Tourette's is just one of many. There are a slew of other mental health illnesses that supposedly increased dramatically during the pandemic and primarily among adolescents. POTS, OCD, ADHD, PTSD, just to name a few. What you have on TikTok is a place where adults have left the room and teens are diagnosing each other and going down these algorithm driven rabbit holes. Then you can easily doctor shop until you get the diagnosis you want. You can find news stories on the shortage of adderall because a short tele-health zoom meeting can get you an ADHD diagnosis and an adderall prescription.
But why are all these teenagers tripping over themselves to try to get diagnosed with ailments? One theory is that it might be related to society telling us that if you're white you're an oppressor. I may be going out on a limb here, but I think not everyone wants to be identified as a little white privileged racist cunt. If you can go from that to being a victim of genocide or a victim of other able-ist bigotry maybe it's a tempting offer.
Another theory is that some people just want attention and clout. If you're average looking with rather average interests and hobbies literally nobody is going to care about you on social media. Having some illness at least gives you a niche that might be somewhat interesting and create that positive feedback loop of receiving more attention and then playing up your niche even harder and so on.
Or.... we could just use the left-handed theory and just assume that marked increases in these illnesses just come from society no longer persecuting them and people are now finally free to display their tics or change their gender. Sure, a plausible theory. To me it doesn't even seem like the most likely. To me the idea that somebody would be so confident in that theory that they have no hesitation in surgically removing the breasts of young women seems insane.
While tics can be indicative of Tourette syndrome, tics can also come about without that specific mental health diagnosis. Stress/anxiety/nervousness, lack of sleep, withdrawal, and other factors can create motor/facial/verbal tics even without having Tourette's. As someone who has Tourette's, I really appreciate your link elaborating on the fact that most cases aren't the extreme "scream curse words" level of Tourette's that many people think is standard.

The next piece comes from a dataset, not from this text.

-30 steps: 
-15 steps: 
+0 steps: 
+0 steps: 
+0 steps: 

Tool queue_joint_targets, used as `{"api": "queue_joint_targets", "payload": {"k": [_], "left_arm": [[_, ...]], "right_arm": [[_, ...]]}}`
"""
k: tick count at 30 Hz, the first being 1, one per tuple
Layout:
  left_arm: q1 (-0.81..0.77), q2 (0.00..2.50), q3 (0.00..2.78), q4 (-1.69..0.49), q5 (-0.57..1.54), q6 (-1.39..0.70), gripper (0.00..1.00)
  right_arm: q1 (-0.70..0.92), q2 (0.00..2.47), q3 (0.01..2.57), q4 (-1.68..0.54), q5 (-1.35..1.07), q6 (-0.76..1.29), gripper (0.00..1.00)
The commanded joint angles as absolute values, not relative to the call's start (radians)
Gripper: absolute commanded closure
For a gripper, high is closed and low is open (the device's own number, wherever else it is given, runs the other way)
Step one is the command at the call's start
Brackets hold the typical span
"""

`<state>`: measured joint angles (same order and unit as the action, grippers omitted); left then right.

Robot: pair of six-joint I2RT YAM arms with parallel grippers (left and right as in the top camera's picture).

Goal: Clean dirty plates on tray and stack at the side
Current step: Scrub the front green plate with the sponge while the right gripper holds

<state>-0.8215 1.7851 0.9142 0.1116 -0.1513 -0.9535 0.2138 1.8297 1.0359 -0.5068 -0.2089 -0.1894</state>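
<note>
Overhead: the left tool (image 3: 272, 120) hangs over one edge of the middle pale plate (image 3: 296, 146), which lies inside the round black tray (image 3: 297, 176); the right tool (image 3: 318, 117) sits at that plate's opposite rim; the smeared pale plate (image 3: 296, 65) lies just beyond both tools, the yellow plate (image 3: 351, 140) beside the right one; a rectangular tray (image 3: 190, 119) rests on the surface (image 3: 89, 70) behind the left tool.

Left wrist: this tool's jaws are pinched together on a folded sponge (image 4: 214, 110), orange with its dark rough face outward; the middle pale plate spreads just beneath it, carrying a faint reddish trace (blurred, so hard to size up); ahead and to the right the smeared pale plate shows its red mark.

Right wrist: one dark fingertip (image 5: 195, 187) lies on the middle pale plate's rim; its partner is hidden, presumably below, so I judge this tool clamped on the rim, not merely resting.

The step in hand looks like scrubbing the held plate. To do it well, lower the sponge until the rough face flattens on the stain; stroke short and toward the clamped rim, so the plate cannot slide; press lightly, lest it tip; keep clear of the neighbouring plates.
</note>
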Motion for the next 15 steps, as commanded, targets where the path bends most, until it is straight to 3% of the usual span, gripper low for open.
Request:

I can definitely see how new stressors (like dealing with the fallout of a global pandemic) could potentially lead to tics, and even how some impressionable minds could trick themselves via confirmation bias into thinking they might have mental health issues when they see other people with self-diagnosed problems. That being said, I'm not sure if I buy the idea that people are consciously faking Tourette's en masse, just to appear special.
I also don't know if Tourette's, OCD, or PTSD parallels transgenderism particularly well. For example, if there was an actual cure for my Tourette's - which there isn't - I'd be first in line, but I'm not really experiencing a tremendous amount of social pressure or condemnation or anti-Tourette legislation. On the other hand, I think the trans community is looking more for cultural acceptance and validation, and the opportunity to make their own medical decisions and avoid anti-trans laws.
"Faking it" is not the correct characterization of my argument. I don't think anyone is faking anything to be oppressed or faking anything for clout. I would call these things subliminal incentives or catalysts. Our minds are impressionable indeed, young minds even more so. It's why billions of dollars are spent on advertising. It's why placebos can heal people. It's why people with conversion disorder can be unable to walk despite nothing being wrong with their legs. You wouldn't say that somebody that can't walk despite nothing being wrong with their legs was "faking it."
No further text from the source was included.